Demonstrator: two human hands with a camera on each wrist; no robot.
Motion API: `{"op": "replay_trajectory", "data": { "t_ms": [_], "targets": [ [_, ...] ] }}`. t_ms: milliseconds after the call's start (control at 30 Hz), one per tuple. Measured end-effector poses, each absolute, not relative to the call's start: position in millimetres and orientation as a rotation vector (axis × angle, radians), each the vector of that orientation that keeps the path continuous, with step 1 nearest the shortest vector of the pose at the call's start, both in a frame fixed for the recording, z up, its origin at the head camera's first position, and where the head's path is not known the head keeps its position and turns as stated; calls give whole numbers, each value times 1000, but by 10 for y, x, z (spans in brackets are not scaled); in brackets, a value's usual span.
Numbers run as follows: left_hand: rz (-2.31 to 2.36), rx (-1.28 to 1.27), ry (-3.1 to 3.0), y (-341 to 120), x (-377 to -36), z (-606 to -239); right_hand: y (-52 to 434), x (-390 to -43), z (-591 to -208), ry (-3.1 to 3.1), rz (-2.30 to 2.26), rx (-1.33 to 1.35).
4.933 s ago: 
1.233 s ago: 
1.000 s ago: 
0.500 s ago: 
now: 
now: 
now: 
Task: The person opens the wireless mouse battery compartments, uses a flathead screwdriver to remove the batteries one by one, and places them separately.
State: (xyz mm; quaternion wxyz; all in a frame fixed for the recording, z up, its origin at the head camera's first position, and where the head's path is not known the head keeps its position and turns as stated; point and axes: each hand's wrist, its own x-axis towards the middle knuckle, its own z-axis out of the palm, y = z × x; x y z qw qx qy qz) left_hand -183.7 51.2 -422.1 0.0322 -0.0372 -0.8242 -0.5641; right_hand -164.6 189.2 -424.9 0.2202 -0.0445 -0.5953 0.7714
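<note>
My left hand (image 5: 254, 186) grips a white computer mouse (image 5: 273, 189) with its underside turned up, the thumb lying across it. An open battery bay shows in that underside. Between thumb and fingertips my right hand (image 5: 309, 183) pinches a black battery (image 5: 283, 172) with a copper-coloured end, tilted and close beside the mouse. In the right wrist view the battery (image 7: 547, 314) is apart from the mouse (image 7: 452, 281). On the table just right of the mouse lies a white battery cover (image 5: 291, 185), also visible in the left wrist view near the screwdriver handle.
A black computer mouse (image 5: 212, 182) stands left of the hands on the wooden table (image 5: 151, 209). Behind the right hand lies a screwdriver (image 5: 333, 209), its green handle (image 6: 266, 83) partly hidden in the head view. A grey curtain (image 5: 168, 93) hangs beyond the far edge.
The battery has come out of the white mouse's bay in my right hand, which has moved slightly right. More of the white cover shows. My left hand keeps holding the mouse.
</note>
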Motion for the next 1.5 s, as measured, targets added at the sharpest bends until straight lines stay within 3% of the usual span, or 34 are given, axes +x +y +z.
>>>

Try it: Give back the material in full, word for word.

Task output:
Demonstrator: two human hands with a camera on each wrist; no robot.
Motion API: `{"op": "replay_trajectory", "data": { "t_ms": [_], "targets": [ [_, ...] ] }}`. t_ms: milliseconds after the call's start (control at 30 Hz), one per tuple. Measured end-effector poses, each absolute, not relative to the call's start: position in millimetres and orientation as a rotation vector (axis × angle, radians), each the vector of that orientation that keeps the path continuous, with step 1 nearest the shortest vector of the pose at the call's start, both in a frame fixed for the recording, z up, its origin at the head camera's first position, and where the head's path is not known the head keeps its position and turns as stated; calls give whole numbers, each value times 1000, but by 10 for y, x, z (spans in brackets are not scaled); in brackets, a value's usual span.
Numbers run as follows: left_hand: rz (-2.31 to 2.36), rx (-1.28 to 1.27), ry (-3.1 to 3.0), y (-341 to 120), x (-377 to -36), z (-606 to -239); right_hand: y (-52 to 434), x (-390 to -43), z (-591 to -208), ry (-3.1 to 3.1), rz (-2.30 to 2.26), rx (-1.33 to 1.35).
4.933 s ago: 
1.233 s ago: 
1.000 s ago: 
0.500 s ago: 
now: 
now: 
now: 
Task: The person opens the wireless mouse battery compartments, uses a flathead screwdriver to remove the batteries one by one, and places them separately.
State: (xyz mm; quaternion wxyz; all in a frame fixed for the recording, z up, its origin at the head camera's first position, and where the head's path is not known the head keeps its position and turns as stated; point and axes: each hand's wrist, its own x-axis towards the middle knuckle, its own z-axis out of the palm, y = z × x; x y z qw qx qy qz) left_hand -183.7 51.2 -422.1 0.0322 -0.0372 -0.8242 -0.5641; right_hand -164.6 189.2 -424.9 0.2202 -0.0445 -0.5953 0.7714
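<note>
My left hand (image 5: 254, 186) grips a white computer mouse (image 5: 273, 189) with its underside turned up, the thumb lying across it. An open battery bay shows in that underside. Between thumb and fingertips my right hand (image 5: 309, 183) pinches a black battery (image 5: 283, 172) with a copper-coloured end, tilted and close beside the mouse. In the right wrist view the battery (image 7: 547, 314) is apart from the mouse (image 7: 452, 281). On the table just right of the mouse lies a white battery cover (image 5: 291, 185), also visible in the left wrist view near the screwdriver handle.
A black computer mouse (image 5: 212, 182) stands left of the hands on the wooden table (image 5: 151, 209). Behind the right hand lies a screwdriver (image 5: 333, 209), its green handle (image 6: 266, 83) partly hidden in the head view. A grey curtain (image 5: 168, 93) hangs beyond the far edge.
The battery has come out of the white mouse's bay in my right hand, which has moved slightly right. More of the white cover shows. My left hand keeps holding the mouse.
</note>
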Motion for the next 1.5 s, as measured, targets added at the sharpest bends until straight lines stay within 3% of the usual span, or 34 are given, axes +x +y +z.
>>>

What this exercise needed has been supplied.